• PROBLEM DETAILS:
Please output the data exactly, minus pictures.

• DATA EXTRACT:
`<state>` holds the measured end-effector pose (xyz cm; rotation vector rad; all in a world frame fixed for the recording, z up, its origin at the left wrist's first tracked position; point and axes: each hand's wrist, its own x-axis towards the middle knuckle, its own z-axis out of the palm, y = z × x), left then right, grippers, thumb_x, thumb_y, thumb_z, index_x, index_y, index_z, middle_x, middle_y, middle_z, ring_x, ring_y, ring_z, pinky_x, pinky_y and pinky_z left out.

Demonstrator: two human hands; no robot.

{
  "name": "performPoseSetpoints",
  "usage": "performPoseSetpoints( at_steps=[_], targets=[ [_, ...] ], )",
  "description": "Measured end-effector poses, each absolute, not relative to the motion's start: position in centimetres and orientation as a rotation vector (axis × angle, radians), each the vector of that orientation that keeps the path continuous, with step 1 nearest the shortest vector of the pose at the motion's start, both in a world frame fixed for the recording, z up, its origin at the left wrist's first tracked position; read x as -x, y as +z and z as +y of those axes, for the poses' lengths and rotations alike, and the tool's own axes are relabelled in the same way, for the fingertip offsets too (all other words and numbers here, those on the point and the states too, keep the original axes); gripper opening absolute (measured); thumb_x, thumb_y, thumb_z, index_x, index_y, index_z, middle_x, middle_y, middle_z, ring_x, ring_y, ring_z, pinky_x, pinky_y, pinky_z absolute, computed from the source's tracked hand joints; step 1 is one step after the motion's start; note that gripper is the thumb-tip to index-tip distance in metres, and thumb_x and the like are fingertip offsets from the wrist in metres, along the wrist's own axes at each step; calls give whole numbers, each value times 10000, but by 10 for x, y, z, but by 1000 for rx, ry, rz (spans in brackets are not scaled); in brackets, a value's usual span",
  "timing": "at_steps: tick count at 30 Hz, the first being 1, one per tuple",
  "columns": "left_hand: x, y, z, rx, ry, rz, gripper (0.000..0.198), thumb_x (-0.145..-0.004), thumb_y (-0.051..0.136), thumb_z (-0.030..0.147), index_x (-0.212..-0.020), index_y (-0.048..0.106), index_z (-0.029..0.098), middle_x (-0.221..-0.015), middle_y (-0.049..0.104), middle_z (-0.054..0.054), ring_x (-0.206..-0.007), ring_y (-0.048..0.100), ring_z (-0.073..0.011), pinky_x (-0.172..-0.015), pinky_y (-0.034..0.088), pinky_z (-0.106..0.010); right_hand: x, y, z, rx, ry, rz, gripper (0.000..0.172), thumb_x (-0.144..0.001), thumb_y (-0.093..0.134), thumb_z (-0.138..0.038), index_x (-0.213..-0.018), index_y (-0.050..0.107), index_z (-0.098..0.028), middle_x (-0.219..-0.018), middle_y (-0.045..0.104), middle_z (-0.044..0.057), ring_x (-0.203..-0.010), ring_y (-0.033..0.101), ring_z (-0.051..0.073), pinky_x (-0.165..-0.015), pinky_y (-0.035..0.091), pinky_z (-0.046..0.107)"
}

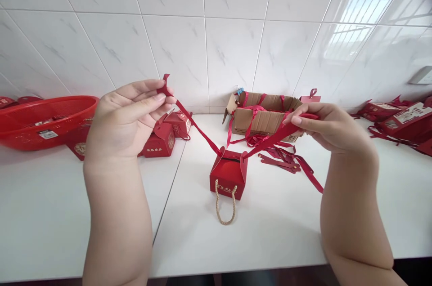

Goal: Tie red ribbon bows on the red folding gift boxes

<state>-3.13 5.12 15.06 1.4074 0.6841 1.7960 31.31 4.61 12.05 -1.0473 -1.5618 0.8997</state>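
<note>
A small red gift box with gold lettering stands on the white table in front of me. A beige rope handle hangs down its front onto the tabletop. Red ribbon runs through the two raised top flaps and spreads upward in a V. My left hand pinches one ribbon end up and to the left of the box. Higher on the right, my right hand pinches the other ribbon length. Both ribbon lengths look stretched between the hands and the box.
Behind the box sits an open cardboard carton draped with red ribbons. Loose red strips lie before it. Finished-looking red boxes and a red plastic basket are at left. More red boxes lie right, by the tiled wall.
</note>
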Motion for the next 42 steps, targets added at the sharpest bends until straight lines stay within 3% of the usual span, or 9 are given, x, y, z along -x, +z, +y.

• SOLUTION FOR THIS EXERCISE:
`<state>` holds the measured end-effector pose (xyz cm; rotation vector rad; all in a world frame fixed for the recording, z up, its origin at the left wrist's first tracked position; point and axes: each hand's wrist, its own x-axis towards the middle knuckle, its own z-axis out of the palm, y = z × x), left then right, grippers, thumb_x, thumb_y, thumb_z, index_x, index_y, index_z, middle_x, middle_y, middle_z, ring_x, ring_y, ring_z, pinky_x, pinky_y and pinky_z left out.

Demonstrator: two human hands; no robot.

{
  "name": "performPoseSetpoints",
  "usage": "performPoseSetpoints( at_steps=[_], targets=[ [_, ...] ], )",
  "description": "Measured end-effector poses, each absolute, not relative to the motion's start: position in centimetres and orientation as a rotation vector (axis × angle, radians), each the vector of that orientation that keeps the path continuous, with step 1 nearest the shortest vector of the pose at the motion's start, both in a world frame fixed for the recording, z up, its origin at the left wrist's first tracked position; read x as -x, y as +z and z as +y of those axes, for the poses' lengths and rotations alike, and the tool's own axes are relabelled in the same way, for the fingertip offsets too (all other words and numbers here, those on the point and the states too, keep the original axes); gripper opening absolute (measured); thumb_x, thumb_y, thumb_z, index_x, index_y, index_z, middle_x, middle_y, middle_z, ring_x, ring_y, ring_z, pinky_x, pinky_y, pinky_z absolute, computed from the source's tracked hand joints; step 1 is one step after the motion's start; note that gripper is the thumb-tip to index-tip distance in metres, and thumb_x and the like are fingertip offsets from the wrist in metres, along the wrist's own axes at each step; calls give whole numbers, each value times 10000, but by 10 for x, y, z, but by 1000 for rx, ry, rz (spans in brackets are not scaled); in brackets, a value's usual span",
  "timing": "at_steps: tick count at 30 Hz, the first being 1, one per tuple",
  "columns": "left_hand: x, y, z, rx, ry, rz, gripper (0.000..0.198), thumb_x (-0.145..-0.004), thumb_y (-0.051..0.136), thumb_z (-0.030..0.147), index_x (-0.212..-0.020), index_y (-0.048..0.106), index_z (-0.029..0.098), middle_x (-0.221..-0.015), middle_y (-0.049..0.104), middle_z (-0.054..0.054), ring_x (-0.206..-0.007), ring_y (-0.048..0.100), ring_z (-0.073..0.011), pinky_x (-0.172..-0.015), pinky_y (-0.034..0.088), pinky_z (-0.106..0.010); right_hand: x, y, z, rx, ry, rz, gripper (0.000..0.172), thumb_x (-0.144..0.001), thumb_y (-0.093..0.134), thumb_z (-0.138..0.038), index_x (-0.213..-0.018), index_y (-0.050..0.107), index_z (-0.098..0.028), middle_x (-0.219..-0.018), middle_y (-0.045..0.104), middle_z (-0.044..0.057), ring_x (-0.203..-0.010), ring_y (-0.033..0.101), ring_z (-0.051..0.073), pinky_x (-0.165..-0.015), pinky_y (-0.035..0.091), pinky_z (-0.046..0.107)"
}


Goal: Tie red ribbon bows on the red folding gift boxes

<state>-3.13 5.12 15.06 1.4074 0.6841 1.7960 31.31 4.61 12.05 -1.0473 -1.5618 0.8997</state>
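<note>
A small red gift box with gold lettering stands on the white table in front of me. A beige rope handle hangs down its front onto the tabletop. Red ribbon runs through the two raised top flaps and spreads upward in a V. My left hand pinches one ribbon end up and to the left of the box. Higher on the right, my right hand pinches the other ribbon length. Both ribbon lengths look stretched between the hands and the box.
Behind the box sits an open cardboard carton draped with red ribbons. Loose red strips lie before it. Finished-looking red boxes and a red plastic basket are at left. More red boxes lie right, by the tiled wall.
</note>
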Motion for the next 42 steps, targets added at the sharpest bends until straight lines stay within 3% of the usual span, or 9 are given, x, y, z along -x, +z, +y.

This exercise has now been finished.